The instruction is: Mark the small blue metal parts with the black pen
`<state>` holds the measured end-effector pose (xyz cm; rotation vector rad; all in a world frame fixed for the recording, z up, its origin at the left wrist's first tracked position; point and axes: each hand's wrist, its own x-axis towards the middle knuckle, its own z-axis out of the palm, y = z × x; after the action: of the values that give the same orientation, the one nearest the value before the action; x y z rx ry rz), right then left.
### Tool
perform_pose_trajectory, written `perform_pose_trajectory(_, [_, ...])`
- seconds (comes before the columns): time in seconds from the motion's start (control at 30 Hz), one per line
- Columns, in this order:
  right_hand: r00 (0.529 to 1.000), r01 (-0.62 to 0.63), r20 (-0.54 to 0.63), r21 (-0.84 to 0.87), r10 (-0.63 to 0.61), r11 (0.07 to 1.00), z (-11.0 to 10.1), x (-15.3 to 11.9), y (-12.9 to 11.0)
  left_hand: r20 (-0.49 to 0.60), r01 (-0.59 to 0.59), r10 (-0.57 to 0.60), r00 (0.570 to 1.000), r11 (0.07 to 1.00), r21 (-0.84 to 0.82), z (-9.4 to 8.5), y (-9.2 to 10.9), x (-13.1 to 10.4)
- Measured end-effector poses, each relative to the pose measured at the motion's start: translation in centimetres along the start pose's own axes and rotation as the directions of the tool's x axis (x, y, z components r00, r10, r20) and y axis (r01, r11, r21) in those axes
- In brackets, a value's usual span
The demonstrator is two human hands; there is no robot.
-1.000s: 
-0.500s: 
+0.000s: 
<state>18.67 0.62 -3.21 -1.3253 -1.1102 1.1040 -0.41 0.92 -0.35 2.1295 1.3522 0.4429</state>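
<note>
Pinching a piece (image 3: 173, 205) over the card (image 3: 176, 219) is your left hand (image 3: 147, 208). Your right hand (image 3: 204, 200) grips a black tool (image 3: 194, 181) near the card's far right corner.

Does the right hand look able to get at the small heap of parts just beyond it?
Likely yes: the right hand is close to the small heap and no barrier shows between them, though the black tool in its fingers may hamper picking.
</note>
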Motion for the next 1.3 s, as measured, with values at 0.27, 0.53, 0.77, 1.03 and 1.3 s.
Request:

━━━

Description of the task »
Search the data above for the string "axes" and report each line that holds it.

Response to this task »
`<state>` holds the measured end-effector pose (xyz cm; rotation vector rad; all in a world frame fixed for the recording, z up, its origin at the left wrist's first tracked position; point and axes: each hand's wrist, its own x-axis towards the middle knuckle, its own z-axis out of the palm, y = z × x; after the action: of the values that give the same orientation, the one nearest the value before the action; x y z rx ry rz), right then left.
- Measured end-effector poses, each relative to the pose measured at the motion's start: translation in centimetres along the start pose's own axes and rotation as the directions of the tool's x axis (x, y, z components r00, r10, r20) and y axis (r01, r11, r21) in those axes

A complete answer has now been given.